Howard worked in the New Boston school district for 33 years, serving as its superintendent for 23 of those years. He retired several years ago, and was replaced by Jerry Skiver, who also retired and was himself replaced by Mike Staggs late last school year.
Howard said during his time at New Boston, he saw to it that his buildings were the first to be networked and wired - a move that would play strongly in the 21st century learning environment. He knew when he retired from New Boston, he wanted to continue working part-time, and went on to serve in an interim superintendent role for several districts.
In August, he began his new role as superintendent's position at SCOESC, replacing another former New Boston administrator, Darren Jenkins, who previously served as New Boston High School principal during Howard's term as superintendent.
“The job that I have now is one that I feel I've always wanted,” Howard said.
As he still settles in behind his new desk, he said there remains some confusion in the public about what, exactly, SCOESC does.
“Most people do not understand this office. It used to be known as the county superintendent's office, but the state has went through a total restructuring and consolidation of several of the counties together,” he said.
The SCOESC, he said, actually serves the 10 districts in Scioto County, as well as Manchester Local in Adams County, and Oak Hill Local in Jackson County. In addition, the office has also recently taken on the what was once known as the Pilasco-Ross Special Educational Regional Center.
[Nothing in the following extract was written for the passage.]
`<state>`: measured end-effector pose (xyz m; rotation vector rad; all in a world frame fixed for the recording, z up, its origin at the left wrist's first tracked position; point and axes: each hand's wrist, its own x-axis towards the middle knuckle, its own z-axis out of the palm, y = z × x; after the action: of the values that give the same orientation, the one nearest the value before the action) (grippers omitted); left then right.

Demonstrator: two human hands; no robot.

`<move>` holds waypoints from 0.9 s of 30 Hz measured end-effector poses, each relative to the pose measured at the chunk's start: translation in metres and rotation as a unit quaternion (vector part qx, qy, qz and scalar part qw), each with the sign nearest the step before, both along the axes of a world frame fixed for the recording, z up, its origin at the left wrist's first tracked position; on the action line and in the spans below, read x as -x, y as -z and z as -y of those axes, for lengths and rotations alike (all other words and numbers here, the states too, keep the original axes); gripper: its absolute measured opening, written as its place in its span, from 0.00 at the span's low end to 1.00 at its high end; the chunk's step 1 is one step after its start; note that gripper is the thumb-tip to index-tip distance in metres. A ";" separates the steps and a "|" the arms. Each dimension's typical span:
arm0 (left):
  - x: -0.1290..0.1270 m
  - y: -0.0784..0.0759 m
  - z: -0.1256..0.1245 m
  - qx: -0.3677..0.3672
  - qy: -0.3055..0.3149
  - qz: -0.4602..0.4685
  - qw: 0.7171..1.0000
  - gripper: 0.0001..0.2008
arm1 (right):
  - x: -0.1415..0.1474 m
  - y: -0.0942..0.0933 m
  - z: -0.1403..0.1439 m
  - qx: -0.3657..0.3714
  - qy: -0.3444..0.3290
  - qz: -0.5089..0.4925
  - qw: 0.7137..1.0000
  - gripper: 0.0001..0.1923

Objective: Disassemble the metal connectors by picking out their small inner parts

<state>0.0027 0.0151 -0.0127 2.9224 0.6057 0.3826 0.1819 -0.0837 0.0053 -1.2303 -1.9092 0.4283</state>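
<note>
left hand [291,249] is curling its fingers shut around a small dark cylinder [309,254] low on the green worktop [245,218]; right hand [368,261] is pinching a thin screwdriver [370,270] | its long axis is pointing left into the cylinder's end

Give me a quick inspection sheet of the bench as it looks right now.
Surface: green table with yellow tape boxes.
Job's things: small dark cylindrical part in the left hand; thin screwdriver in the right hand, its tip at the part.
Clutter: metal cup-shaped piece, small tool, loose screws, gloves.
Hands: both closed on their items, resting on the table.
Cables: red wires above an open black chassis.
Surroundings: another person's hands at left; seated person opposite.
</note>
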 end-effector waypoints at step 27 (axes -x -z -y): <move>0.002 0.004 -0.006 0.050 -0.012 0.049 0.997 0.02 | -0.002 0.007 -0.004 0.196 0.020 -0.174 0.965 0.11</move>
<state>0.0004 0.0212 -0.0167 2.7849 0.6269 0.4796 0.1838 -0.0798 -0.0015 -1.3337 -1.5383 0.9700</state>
The role of this office is to address the services of special needs students in Scioto, Ross, Lawrence and Pike counties. Some of those services include physical therapy, occupational therapy, audiology and vision and hearing impairments.
“The office has become more of a regional office, providing many services out there to schools. The reason this office does that is because one independent school cannot provide the services; not one school has enough students in need of these special services, so as a result of that it's much more cost effective for them to go together,” Howard said.
Howard said he feels that his school board, which is made up of seven elected board members from Scioto, Jackson and Adams counties, has directed him to create a cooperating team of school districts to achieve what's best for the children.
He said the greatest difference between being superintendent of a school district and superintendent at SCOESC is that his current job is more about coordination; bringing all of the local districts together to achieve a singular goal. He said once a plan has been set, it's still up to the individual superintendents to implement them in their own districts.
“Your local schools are very independent of this office. As far as making decisions in their schools - whether it be sports, teacher placements or anything of that nature - that is local, totally. We are more of a coordinating agency to provide services,” Howard said.
Some departments, however, such as special education, are provided by SCOESC because the individual district needs are not large enough on their own to support an independent program.
Coming out of semi-retirement, Howard said his family has had mixed reaction but have been mostly supportive of his decisions.
“It's just something I've always dreamed of doing - working and pulling together numerous school districts,” he said.